New York University (NYU), the largest private university in the US by number of students, became the latest known victim of Bernard Madoff’s alleged US$50 billion Ponzi scheme when it sued a fund manager over US$24 million in losses.
J. Ezra Merkin, his Gabriel Capital LP fund and Ariel Fund invested NYU money with Madoff without telling investors or proper due diligence, according to a complaint filed on Wednesday in New York state court in Manhattan.
NYU, which said it had US$94 million invested in Ariel, alleged Merkin made all the investment and executive decisions for the fund.
“When Merkin proposed investing the university’s money with Madoff without telling us he had already done so, he was explicitly told this was not a proper investment vehicle,” NYU spokesman John Beckman said in a statement. “Merkin didn’t exercise reasonable judgment in investing NYU’s money.”

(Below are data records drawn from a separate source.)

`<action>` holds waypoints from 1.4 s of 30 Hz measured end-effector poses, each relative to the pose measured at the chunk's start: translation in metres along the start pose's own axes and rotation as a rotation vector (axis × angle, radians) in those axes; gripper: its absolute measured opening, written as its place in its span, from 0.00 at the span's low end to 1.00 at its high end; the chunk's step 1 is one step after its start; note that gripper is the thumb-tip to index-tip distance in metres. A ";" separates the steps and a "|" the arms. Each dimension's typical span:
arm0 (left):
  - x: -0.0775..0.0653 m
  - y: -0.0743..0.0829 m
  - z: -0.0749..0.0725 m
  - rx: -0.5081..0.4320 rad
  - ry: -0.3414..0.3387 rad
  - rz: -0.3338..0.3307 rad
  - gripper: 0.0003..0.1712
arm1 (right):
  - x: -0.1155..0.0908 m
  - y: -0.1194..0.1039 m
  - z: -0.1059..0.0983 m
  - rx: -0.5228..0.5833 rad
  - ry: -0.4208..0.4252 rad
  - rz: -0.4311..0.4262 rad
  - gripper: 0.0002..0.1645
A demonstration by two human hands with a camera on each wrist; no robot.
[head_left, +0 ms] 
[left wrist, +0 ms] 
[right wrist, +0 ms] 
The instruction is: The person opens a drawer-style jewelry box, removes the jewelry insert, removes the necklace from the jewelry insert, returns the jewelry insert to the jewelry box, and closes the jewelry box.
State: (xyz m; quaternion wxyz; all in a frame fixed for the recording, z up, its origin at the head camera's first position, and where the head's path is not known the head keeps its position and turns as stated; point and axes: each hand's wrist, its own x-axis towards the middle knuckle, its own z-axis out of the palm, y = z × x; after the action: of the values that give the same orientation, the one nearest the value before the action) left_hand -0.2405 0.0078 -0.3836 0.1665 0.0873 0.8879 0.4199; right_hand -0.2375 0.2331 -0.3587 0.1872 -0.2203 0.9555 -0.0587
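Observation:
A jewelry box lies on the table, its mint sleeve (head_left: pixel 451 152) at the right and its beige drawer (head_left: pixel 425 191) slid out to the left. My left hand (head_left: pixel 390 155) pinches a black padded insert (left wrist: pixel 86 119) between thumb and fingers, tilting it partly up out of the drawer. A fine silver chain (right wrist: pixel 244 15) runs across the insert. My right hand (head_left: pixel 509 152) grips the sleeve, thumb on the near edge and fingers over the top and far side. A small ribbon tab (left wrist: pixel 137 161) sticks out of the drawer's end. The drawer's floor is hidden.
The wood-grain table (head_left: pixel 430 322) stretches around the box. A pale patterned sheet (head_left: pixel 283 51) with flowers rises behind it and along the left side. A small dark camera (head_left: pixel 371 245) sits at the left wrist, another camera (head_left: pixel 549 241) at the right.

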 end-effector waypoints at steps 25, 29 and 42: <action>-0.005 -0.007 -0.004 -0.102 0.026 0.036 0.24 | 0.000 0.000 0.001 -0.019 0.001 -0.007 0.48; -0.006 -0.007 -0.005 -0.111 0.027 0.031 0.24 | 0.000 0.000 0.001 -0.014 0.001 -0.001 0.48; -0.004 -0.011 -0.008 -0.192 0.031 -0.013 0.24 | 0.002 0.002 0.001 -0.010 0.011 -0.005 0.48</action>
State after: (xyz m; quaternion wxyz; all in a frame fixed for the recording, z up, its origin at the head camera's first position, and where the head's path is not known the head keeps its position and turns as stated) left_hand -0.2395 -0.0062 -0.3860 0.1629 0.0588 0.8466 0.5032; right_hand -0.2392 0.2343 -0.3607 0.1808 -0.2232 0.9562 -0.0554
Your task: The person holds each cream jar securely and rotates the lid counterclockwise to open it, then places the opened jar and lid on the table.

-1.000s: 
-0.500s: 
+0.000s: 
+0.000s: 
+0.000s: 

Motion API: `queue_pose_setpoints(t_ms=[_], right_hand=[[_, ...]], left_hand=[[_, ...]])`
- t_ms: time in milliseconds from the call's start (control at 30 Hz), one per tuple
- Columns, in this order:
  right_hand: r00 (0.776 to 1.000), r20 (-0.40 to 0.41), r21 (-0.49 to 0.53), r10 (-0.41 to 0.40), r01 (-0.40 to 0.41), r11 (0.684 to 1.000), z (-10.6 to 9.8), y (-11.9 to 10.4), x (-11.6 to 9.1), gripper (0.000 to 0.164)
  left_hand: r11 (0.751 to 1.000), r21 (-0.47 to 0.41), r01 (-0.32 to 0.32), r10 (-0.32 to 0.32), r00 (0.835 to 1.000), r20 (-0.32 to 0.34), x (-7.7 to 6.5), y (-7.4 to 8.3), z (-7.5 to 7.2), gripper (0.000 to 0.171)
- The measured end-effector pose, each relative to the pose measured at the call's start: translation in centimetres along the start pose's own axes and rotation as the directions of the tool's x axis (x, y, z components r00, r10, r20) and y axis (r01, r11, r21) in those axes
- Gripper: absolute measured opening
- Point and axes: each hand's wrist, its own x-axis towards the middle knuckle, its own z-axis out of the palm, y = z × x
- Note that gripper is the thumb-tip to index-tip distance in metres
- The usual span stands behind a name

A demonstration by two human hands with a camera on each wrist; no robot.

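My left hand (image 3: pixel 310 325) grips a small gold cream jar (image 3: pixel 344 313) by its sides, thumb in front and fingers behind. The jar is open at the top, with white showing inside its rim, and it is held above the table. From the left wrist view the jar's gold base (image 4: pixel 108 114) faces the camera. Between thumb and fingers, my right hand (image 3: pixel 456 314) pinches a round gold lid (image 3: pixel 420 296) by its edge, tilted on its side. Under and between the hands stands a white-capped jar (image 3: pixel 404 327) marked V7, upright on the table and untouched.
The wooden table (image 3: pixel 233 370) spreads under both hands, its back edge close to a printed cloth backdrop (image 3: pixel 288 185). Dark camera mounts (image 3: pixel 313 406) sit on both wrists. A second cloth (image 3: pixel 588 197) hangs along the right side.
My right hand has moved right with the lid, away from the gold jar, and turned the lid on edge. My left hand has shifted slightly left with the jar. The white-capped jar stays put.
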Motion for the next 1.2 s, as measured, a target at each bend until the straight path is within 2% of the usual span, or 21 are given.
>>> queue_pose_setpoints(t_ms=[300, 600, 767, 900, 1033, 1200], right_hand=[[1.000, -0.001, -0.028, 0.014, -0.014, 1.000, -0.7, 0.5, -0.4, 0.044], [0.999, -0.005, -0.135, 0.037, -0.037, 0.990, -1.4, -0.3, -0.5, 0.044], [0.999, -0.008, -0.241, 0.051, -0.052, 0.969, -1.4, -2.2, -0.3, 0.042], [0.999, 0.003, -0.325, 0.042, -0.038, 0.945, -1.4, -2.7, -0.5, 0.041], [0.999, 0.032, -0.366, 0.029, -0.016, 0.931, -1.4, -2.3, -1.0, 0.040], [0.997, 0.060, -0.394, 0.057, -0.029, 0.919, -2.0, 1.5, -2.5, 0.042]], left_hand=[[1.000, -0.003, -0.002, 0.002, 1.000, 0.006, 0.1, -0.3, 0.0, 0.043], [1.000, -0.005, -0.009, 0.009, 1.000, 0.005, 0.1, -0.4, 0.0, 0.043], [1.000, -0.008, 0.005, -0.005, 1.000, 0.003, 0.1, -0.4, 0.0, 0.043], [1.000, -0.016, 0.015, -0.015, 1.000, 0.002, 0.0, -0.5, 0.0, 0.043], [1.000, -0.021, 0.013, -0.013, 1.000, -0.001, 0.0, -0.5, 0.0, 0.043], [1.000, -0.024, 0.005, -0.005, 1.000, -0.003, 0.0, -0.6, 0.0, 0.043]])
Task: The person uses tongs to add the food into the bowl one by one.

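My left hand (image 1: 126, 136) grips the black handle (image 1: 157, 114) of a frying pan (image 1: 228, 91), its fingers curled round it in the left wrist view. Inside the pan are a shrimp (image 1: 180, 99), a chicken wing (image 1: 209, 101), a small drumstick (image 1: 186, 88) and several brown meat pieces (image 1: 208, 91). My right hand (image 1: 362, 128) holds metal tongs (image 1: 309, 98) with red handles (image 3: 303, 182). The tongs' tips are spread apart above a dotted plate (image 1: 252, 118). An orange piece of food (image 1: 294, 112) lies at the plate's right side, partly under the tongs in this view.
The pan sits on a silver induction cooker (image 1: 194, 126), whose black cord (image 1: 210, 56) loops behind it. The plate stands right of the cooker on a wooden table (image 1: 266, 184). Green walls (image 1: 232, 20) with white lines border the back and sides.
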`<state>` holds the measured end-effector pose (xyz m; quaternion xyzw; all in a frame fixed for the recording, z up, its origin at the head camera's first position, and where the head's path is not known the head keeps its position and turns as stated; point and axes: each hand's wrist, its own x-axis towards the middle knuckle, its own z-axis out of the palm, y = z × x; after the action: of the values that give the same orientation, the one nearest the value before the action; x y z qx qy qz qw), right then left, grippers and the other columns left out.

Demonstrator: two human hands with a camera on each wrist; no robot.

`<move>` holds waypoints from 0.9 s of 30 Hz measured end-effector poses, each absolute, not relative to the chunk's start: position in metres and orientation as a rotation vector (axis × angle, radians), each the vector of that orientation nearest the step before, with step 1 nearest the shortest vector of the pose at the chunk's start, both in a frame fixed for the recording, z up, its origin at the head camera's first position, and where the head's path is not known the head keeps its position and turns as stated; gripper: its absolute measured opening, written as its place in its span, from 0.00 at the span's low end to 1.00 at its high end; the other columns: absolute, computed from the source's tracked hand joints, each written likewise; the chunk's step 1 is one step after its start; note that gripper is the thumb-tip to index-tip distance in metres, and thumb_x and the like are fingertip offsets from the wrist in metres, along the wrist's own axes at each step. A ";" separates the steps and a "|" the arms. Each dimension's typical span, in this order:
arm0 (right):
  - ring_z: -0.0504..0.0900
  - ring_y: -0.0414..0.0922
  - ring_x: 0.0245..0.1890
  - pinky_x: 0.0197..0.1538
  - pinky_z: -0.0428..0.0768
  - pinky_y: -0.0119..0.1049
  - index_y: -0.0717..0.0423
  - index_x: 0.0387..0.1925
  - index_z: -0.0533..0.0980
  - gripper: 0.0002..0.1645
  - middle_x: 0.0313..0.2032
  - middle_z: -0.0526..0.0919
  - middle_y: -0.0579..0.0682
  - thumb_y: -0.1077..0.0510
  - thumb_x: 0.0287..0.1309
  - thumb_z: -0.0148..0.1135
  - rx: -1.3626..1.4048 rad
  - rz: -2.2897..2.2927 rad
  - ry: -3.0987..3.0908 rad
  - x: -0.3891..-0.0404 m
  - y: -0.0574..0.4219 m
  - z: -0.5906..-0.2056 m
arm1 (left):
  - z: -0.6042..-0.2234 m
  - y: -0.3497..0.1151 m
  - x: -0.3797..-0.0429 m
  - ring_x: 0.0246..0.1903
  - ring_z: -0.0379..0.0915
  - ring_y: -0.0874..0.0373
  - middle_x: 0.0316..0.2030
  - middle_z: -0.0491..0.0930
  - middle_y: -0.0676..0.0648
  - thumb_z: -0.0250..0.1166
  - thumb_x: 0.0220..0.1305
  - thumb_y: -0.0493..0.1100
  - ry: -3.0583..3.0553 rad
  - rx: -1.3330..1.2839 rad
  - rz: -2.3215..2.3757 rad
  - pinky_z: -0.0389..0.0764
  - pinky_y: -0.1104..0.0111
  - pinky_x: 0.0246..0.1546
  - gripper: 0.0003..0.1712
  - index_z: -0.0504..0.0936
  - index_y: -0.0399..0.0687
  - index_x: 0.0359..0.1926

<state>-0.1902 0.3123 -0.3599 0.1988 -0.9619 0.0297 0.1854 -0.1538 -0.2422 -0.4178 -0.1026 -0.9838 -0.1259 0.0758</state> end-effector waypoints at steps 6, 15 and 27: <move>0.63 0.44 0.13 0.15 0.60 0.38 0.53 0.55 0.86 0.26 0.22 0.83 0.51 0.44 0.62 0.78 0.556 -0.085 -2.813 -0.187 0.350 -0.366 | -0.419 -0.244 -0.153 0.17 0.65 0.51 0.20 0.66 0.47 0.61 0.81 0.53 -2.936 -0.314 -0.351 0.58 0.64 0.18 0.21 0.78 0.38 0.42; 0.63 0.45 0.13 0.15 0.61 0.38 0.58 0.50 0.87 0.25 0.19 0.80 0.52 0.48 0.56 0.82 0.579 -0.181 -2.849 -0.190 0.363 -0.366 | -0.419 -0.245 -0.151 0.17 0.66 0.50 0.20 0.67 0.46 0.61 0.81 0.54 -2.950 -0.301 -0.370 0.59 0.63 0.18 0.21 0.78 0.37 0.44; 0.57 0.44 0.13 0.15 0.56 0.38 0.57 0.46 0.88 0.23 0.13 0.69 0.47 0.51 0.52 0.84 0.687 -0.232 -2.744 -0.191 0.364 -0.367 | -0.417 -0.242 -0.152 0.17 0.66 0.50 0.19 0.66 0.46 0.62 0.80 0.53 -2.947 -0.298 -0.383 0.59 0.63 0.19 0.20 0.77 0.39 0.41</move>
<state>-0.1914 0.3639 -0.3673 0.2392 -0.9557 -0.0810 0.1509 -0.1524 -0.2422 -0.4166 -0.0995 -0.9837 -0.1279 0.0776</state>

A judge issued a temporary order on Wednesday, barring Merkin from liquidating Ariel Fund.
The order, which expires on Jan. 6, will have no impact on plans announced Dec. 18 to wind down the Ariel fund, Merkin’s attorney Andrew Levander said in a statement. He said the investment manager would not receive fees and attorneys had promised to preserve documents.
“Mr. Merkin remains committed to obtaining for shareholders the best results possible in the wake of the terrible fraud committed by Bernard Madoff,” the statement said.
The claim adds NYU to a growing list of alleged victims of Madoff, including Liliane Bettencourt, the world wealthiest woman and the daughter of L’oreal SA founder Eugene Schueller; Spanish billionaire Alicia Koplowitz; US filmmaker Steven Spielberg; Nobel laureate Elie Wiesel and Yeshiva University.
Madoff, 70, was arrested Dec. 11 at his Manhattan home after allegedly confessing to his sons that his business was a “giant Ponzi scheme” that may have cost investors US$50 billion, according to an FBI complaint.
Madoff has been charged by federal prosecutors with one count of securities fraud and faces as much as 10 years in prison if convicted. He is under house arrest in his Manhattan apartment on US$10 million bail.
Clients of Madoff had about US$36 billion with his firm, according to a Bloomberg tally that may include some double counting.
Meanwhile, the charitable foundation run by Nobel laureate and Holocaust survivor Elie Wiesel acknowledged on Wednesday losing US$15 million to Madoff — nearly all its assets.
“We are deeply saddened and distressed that we, along with many others, have been the victims of what may be one of the largest investment frauds in history,” the Elie Wiesel Foundation for Humanity said on its Web site.